Shikeith

Imagining flesh through shadows
October 1 – 30, 2019

Imagining Flesh Through Shadows is a solo presentation of the work of American artist Shikeith, a multimedia artist and educator currently based in Pittsburgh. Heavily rooted in concepts of black manhood, queerness, mysticism and spirituality; Shikeith’s work examines how queer black men negotiate masculinity and the world around them. The exhibition displays the wide and diverse swath of approaches that comprise Shikeith’s studio practice, including installation-based media, film, sculpture and photography. The exhibition features multiple new photographic and sculptural works, which were all created during Shikieth's multiple visits to Jacksonville. 

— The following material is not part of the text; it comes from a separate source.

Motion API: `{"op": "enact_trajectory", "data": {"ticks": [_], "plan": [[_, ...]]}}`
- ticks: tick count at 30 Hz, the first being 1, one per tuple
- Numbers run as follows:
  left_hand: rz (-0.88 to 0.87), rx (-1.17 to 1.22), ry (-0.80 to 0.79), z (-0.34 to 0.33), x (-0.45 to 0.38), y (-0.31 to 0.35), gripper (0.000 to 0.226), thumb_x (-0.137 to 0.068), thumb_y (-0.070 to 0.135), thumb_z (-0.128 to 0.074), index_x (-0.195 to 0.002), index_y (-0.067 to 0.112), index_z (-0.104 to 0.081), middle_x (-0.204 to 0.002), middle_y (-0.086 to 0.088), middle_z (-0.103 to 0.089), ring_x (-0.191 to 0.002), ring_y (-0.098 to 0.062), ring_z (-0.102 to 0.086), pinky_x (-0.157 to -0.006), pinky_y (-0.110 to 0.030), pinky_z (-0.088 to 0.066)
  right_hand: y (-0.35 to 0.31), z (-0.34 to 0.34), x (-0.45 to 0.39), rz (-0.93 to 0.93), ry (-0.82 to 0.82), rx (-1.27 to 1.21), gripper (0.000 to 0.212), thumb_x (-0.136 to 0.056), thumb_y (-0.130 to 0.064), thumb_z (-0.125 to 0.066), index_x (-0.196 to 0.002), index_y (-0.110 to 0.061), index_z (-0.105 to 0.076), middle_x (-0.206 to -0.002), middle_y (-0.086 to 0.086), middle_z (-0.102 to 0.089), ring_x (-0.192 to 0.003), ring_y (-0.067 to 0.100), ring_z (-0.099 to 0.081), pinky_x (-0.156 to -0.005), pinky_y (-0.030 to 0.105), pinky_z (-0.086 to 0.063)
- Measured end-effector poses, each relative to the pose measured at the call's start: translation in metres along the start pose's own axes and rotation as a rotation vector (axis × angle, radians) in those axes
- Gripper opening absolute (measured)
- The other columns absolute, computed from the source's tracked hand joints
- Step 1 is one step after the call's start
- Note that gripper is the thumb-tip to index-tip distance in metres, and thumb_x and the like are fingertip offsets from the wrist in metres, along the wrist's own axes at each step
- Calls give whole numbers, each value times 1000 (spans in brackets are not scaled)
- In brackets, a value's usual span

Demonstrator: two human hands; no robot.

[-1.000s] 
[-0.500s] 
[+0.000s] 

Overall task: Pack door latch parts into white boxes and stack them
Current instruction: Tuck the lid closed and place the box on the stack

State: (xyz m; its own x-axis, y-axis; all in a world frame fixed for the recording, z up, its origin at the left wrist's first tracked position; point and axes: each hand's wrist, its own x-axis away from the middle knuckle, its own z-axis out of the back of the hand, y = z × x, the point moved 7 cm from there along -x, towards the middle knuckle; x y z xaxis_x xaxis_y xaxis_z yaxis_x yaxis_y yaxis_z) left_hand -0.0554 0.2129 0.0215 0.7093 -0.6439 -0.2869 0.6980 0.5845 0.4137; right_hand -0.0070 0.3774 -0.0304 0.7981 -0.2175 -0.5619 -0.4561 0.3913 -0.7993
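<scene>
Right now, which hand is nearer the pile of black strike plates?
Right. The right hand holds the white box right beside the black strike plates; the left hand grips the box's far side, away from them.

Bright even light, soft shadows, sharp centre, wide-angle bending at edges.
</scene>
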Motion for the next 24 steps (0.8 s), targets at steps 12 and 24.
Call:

Over the course of a year Shikeith spent nearly four months on the ground in Jacksonville, Florida, creating new works, researching the region and fostering long lasting relationships with many of the city’s community members. Shikeith worked to ingrain himself within the community as his practices extended beyond the walls of his studio, by shooting film and photography sessions in various locations, hiring local persons as models, and sourcing materials from neighborhood pockets. Such outings and field research brought him to Kingsley Plantation and the LaVilla neighborhood, where he collected not only images but also materials and research for forthcoming pieces still in the works. These specific locations inspired the creation of the work Round Midnight, 2019, a sculpture comprised of a traditional tabby concrete and a glass trumpet, which was created at the Jacksonville University Glass Studio with Master Glass artist and Professor of Glass Brian Frus. Shikeith combined the rich history held within the two geographically specific Jacksonville locations, and paralleled the histories held within the spaces in order to create a unifying single sculpture which threads the past, present and future of African American identity. 

Shikeith states “I have a hard time articulating the feelings I experienced stepping onto the ghostly ruins of The Kingsley Plantation in Jacksonville, Florida for the first time—last December. Encountering the slowly deteriorating oyster shell tabby cabins of my enslaved ancestors —which remain still standing decades later—transformed my investigations of black interior space —both architectural and psychological. “Round Midnight”, with its tabby covered exterior and blue velvet insides considers what emerged from captivity. How black expressions such as the musical tradition of the blues (the trumpet) came about through a malleable consciousness (the glass) resistant of the borders enacted on black bodies. Both alluring and violent—in my experience, the Kingsley Plantation is dripping with a symbolic moisture that pervasively marked its territory over me.”